#### REQUIRED ACTION
Any picture in the data below should be skipped, while every line is repeated exactly.

#### DATA BLOCK

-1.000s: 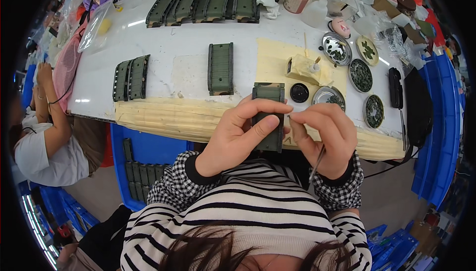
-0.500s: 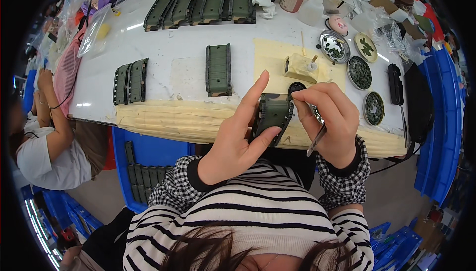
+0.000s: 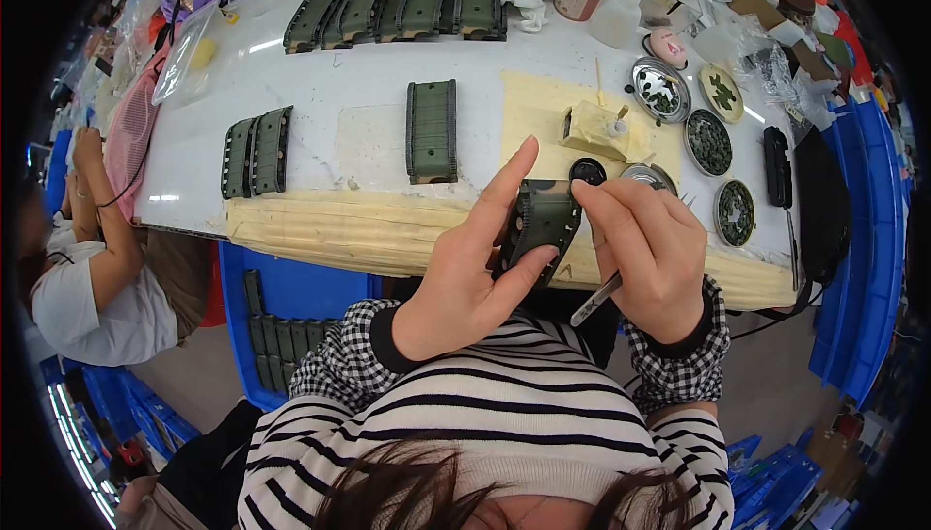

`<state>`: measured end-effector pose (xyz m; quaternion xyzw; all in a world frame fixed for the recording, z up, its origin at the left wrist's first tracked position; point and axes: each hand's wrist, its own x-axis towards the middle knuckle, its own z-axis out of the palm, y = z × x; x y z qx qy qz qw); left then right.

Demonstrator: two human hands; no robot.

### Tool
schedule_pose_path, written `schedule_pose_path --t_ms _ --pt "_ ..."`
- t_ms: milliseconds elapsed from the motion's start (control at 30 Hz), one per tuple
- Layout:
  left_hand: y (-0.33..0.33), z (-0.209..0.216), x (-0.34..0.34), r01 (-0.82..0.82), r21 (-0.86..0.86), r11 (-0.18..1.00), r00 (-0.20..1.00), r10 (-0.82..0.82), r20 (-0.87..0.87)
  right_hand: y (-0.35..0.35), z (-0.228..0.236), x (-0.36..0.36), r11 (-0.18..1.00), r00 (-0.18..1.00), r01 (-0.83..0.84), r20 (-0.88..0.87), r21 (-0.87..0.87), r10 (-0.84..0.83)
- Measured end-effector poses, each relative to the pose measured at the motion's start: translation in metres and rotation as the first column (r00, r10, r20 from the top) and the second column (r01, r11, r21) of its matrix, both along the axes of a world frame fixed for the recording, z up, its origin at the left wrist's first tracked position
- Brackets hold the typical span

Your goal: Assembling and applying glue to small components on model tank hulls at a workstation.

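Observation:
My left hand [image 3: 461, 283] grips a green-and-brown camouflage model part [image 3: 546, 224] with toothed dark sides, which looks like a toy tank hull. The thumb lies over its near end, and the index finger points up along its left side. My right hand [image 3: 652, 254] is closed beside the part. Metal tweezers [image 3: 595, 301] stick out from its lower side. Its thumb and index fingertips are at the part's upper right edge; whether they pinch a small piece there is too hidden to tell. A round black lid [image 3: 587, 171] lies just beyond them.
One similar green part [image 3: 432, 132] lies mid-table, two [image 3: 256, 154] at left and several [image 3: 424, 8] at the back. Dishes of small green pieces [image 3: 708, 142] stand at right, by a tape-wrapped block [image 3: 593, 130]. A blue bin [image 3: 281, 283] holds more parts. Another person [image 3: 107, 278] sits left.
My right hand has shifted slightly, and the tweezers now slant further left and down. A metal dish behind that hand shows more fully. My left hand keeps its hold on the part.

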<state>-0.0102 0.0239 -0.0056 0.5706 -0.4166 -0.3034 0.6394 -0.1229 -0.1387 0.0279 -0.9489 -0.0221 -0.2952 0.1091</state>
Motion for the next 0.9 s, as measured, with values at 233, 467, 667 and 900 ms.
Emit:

#### TASK ANSWER
-1.000s: 
-0.500s: 
+0.000s: 

`<state>`: measured end-effector pose (xyz m; quaternion xyzw; all in a world frame fixed for the recording, z up, its origin at the left wrist's first tracked position; point and axes: each hand's wrist, its own x-axis towards the middle knuckle, its own z-axis out of the palm, y = z × x; x y z qx qy qz qw); left then right.

Demonstrator: two human hands; no robot.

### Tool
schedule_pose_path, written `schedule_pose_path --t_ms _ --pt "_ ..."`
- t_ms: milliseconds elapsed from the motion's start (control at 30 Hz), one per tuple
- Layout:
  left_hand: y (-0.33..0.33), z (-0.209..0.216), x (-0.34..0.34), r01 (-0.82..0.82), r21 (-0.86..0.86), r11 (-0.18..1.00), r00 (-0.20..1.00), r10 (-0.82..0.82), r20 (-0.87..0.87)
  right_hand: y (-0.35..0.35), z (-0.228..0.236), x (-0.36..0.36), r11 (-0.18..1.00), r00 (-0.18..1.00), r01 (-0.83..0.84), r20 (-0.88..0.87), r21 (-0.87..0.87), r10 (-0.84..0.83)
- Measured end-effector poses, each relative to the pose measured at the motion's start: translation in metres and rotation as the first column (r00, r10, r20 from the top) and the second column (r01, r11, r21) of its matrix, both along the axes of a world frame fixed for the recording, z up, its origin at the left wrist's first tracked position
- Brackets hold the typical span

Your goal: Assembling and applying glue to small components on model tank hulls at a workstation.

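Observation:
My left hand [image 3: 461, 283] grips a green-and-brown camouflage model part [image 3: 546, 224] with toothed dark sides, which looks like a toy tank hull. The thumb lies over its near end, and the index finger points up along its left side. My right hand [image 3: 652, 254] is closed beside the part. Metal tweezers [image 3: 595, 301] stick out from its lower side. Its thumb and index fingertips are at the part's upper right edge; whether they pinch a small piece there is too hidden to tell. A round black lid [image 3: 587, 171] lies just beyond them.
One similar green part [image 3: 432, 132] lies mid-table, two [image 3: 256, 154] at left and several [image 3: 424, 8] at the back. Dishes of small green pieces [image 3: 708, 142] stand at right, by a tape-wrapped block [image 3: 593, 130]. A blue bin [image 3: 281, 283] holds more parts. Another person [image 3: 107, 278] sits left.
My right hand has shifted slightly, and the tweezers now slant further left and down. A metal dish behind that hand shows more fully. My left hand keeps its hold on the part.
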
<state>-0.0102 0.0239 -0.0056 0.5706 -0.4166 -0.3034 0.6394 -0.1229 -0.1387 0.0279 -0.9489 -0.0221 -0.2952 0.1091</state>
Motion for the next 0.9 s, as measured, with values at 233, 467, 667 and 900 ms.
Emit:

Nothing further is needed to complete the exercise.